ASSIGNED TASK
Look through the material beneath and copy each line with the word "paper".

DATASET EXTRACT

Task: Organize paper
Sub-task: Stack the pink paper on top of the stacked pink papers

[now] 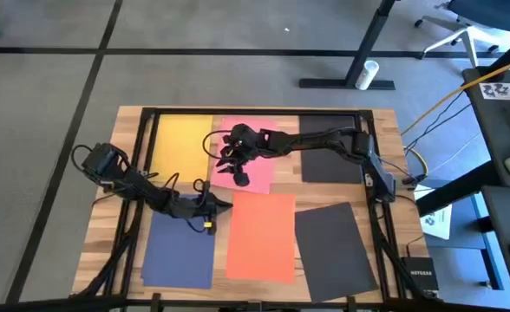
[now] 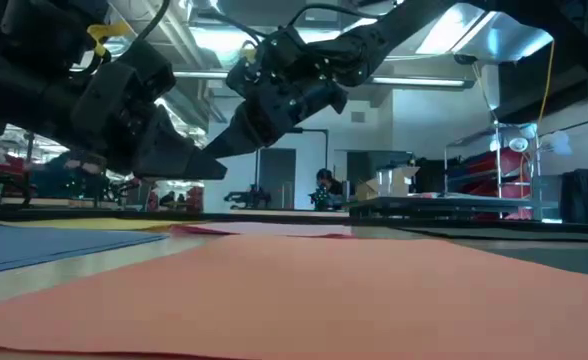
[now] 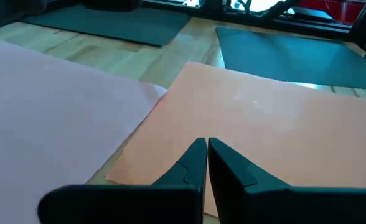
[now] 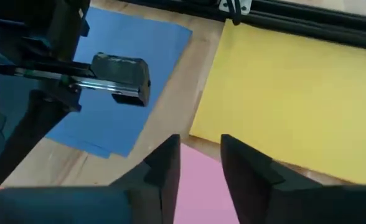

RESULT BELOW
Task: Organize paper
Sub-task: Stack the pink paper on top of the stacked pink papers

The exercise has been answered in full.